The main trend in the essential oil industry is something that is chemically indistinguishable from something that is pure and natural, but is not pure and natural.
It brings up concerns from a transparency, safety and efficacy perspective.
Peppermint essential oil is used in thousands of products. Peppermint essential oil is totally deconstructed in the industry down to its root components, through very fractional distillation tools that allows single chemical compounds to be taken out of the plant essential oil. They take all of these test tubes of single chemical compounds and reconstitute them back to fake, resynthesized, unnatural product.
dōTERRA is the only company marketing a birch oil that is not only pure birch, but has any birch in it. Birch on the bottle no birch in the bottle. The product in the bottle was either fabricated from wintergreen or completely fabricated from expired aspirin. Methyl salicylate is the main chemical component of both wintergreen and birch essential oil. A simple organic chemistry and aspirin turns into methyl salicylate. Highly cost effective. Might smell like birch, but has nothing to do with birch at all.

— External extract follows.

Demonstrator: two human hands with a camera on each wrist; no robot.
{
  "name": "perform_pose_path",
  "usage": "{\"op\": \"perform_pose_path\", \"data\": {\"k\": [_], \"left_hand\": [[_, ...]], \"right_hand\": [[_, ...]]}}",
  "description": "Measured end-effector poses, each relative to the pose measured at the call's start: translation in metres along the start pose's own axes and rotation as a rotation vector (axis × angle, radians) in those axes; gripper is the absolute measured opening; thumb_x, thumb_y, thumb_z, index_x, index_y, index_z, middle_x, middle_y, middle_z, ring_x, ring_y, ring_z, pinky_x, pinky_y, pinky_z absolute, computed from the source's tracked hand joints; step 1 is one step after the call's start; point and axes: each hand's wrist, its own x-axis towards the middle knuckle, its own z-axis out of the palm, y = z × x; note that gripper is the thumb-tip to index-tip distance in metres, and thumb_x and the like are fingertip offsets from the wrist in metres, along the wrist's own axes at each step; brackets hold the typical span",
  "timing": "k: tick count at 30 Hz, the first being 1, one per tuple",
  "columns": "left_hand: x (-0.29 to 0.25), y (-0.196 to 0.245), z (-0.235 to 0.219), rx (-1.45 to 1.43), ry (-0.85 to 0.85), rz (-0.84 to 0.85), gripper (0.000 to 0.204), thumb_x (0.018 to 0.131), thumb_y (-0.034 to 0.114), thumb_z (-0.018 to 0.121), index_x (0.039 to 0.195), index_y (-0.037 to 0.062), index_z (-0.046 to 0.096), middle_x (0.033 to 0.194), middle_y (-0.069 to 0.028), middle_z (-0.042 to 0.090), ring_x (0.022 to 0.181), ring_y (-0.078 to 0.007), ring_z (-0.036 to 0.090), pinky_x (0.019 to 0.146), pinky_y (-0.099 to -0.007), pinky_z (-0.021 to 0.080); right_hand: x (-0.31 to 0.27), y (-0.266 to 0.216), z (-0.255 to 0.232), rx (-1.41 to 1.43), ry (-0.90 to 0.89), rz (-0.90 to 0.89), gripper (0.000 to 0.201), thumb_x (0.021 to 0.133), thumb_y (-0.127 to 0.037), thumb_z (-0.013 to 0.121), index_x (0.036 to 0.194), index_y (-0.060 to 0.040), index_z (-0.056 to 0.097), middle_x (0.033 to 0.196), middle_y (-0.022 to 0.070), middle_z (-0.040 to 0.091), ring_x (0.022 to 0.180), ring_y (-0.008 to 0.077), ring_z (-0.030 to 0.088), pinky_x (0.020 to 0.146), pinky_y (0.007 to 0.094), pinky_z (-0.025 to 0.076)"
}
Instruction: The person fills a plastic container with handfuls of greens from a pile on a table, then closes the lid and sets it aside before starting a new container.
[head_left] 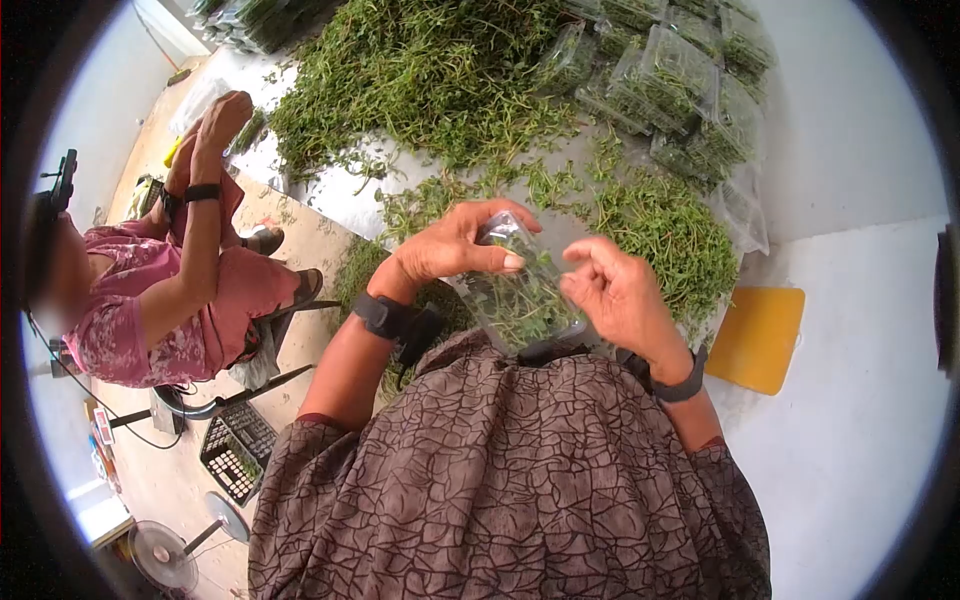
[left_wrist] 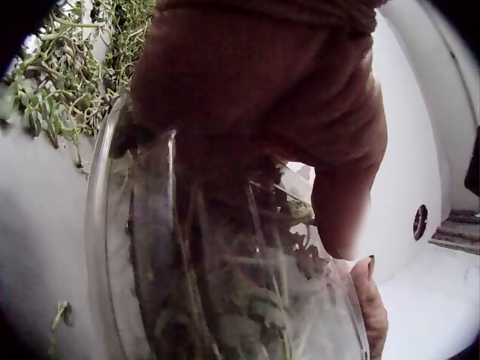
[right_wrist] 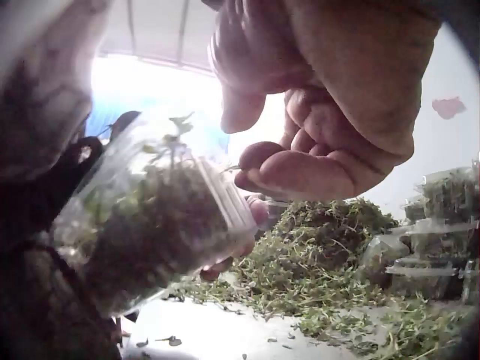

The International Standards Organisation sets standards also for the essential oil industry. The benefits of essential oils derive from their chemical composition. If the chemical composition is right the essential oil can have a positive effect. The International Standards Organisation sets the range of 20 % to 40 % for chemical composition. Meaning that one bottle can contain 40 % of active ingredient component while another one only 20 %.
Consumers need to be very choosy. The essential oils go in your lungs, on our skin and in your body, and affect your chemistry. These plants have been with us a long time, and if we do these plants, these essential oils right, they will help improve our health and wellness, but we have to be using a pure, unadulterated and consistent product.